Por: Javier Ortiz Cassiani
La semana anterior una mancha amarilla
había concurrido a su cierre de campaña en la Plaza de Bolívar de la ciudad de
Bogotá, y cuando el acto terminó, ya avanzada la noche, la gente en vez de
dispersarse se tomó de manera espontánea la carrera séptima y, en una marcha no
acordada, recorrió varias cuadras, quizá como una forma simbólica, no
premeditada, de confirmar la esperanza.
Para esos días, este hombre que parecía amansar las palabras antes de
decirlas con precisión justiciera, hizo olvidar a muchos colombianos de que a
la nación la precedían casi 200 años en la construcción de unas formas de hacer
política que le cerraban el paso a cualquier opción que representara un cambio
sustancial con la tradición. Muchos creyeron. Y el veterano jurista, amante de
Borges, más por metafísico que por literato, supo que debía aceptarla la
derrota acudiendo a la retórica moralizadora.

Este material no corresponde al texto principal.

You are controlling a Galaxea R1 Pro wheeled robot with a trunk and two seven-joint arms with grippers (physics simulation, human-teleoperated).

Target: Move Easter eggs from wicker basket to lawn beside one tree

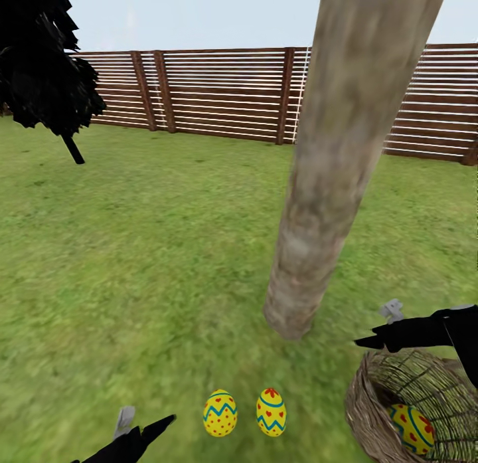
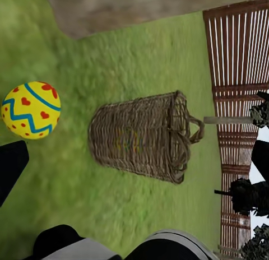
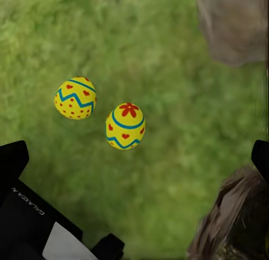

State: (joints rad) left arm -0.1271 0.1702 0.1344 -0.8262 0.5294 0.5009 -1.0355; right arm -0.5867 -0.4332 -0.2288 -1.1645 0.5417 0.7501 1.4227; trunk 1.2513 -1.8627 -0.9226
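Head view: two yellow zigzag-banded eggs (image 1: 220, 413) (image 1: 271, 412) lying on green lawn (image 1: 133, 250) near pale bare trunk (image 1: 332, 184); third egg (image 1: 411, 428) sitting in brown wicker basket (image 1: 362, 403). You're holding right gripper (image 1: 372, 342) over basket, left gripper (image 1: 156, 424) beside eggs; jaws' state of both: cannot tell.

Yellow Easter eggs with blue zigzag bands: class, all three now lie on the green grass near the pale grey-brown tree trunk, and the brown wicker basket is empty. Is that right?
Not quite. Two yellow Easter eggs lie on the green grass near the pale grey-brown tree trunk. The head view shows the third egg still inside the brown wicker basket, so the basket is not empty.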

En un país de una pobreza doctrinaria tal, que la extrema derecha se asume
como liberal y un partido de derecha tiene el descaro de llamarse Centro
Democrático, no era extraño que algunos lo tildaran de comunista radical y
hasta de guerrillero. Carlos Gaviria fue antes que nada un liberal en el
sentido más sano y menos prostituido de ese concepto, que en su momento,
gracias a su credibilidad y ética a toda prueba, fue capaz de aglutinar las
fuerzas más disímiles de la volátil izquierda colombiana en un proyecto
democrático alternativo.
Sus apuestas ideológicas, su capacidad de discernimiento y argumentación,
no encontraron nunca interlocutores válidos en el panorama político nacional de
los últimos años, acostumbrado a la reducción de los debates necesarios a
fórmulas caricaturescas, digeridas sin ninguna clase de filtros por una
importante cantidad de colombianos, que las convierten en una suerte de mantra,
y las repiten hasta la saciedad en todos los escenarios.

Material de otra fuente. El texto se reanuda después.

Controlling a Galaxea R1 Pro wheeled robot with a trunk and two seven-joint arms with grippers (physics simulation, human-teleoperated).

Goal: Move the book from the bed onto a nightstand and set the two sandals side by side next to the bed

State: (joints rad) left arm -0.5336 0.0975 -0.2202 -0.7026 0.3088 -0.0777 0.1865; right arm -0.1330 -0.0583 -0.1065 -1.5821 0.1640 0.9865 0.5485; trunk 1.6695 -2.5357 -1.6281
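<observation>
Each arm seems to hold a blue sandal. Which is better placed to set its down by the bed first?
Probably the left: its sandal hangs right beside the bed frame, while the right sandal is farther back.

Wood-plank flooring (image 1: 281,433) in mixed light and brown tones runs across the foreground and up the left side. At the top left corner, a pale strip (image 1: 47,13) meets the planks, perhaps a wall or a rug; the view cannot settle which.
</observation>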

En 1987, para no correr la misma suerte que Héctor Abad Gómez y Luis
Fernando Vélez —asesinados ese mismo año en Medellín—, tuvo que irse al exilio,
para regresar unos años después a darle algo de esperanza a esta nación que
hacía rato navegaba guiado por una brújula desquiciada. Ya no había remedio. A
pesar del dolor que nos causa su muerte, uno hasta se sorprende celebrando que
haya sido por muerte natural, y no cosido a plomo en una calle de alguna ciudad
del país como le ocurrió a muchos de su generación.
Carlos Gaviria siempre estuvo por encima de lo que ofrecía el paisaje
político nacional. Aquella noche en que reconoció la derrota, no pudo encontrar
a un mejor aliado que Jorge Luis Borges, ese sabio aventajado, que parecía un
Pegaso volando sobre la cuadrícula mental del universo cartesiano. El
exmagistrado sabio y prudente se fue con su dignidad a otra parte. Nosotros
seguimos viviendo en los tiempos de victorias indignas y ruidosas, y este país
sigue sin hacer méritos para merecer a hombres como él.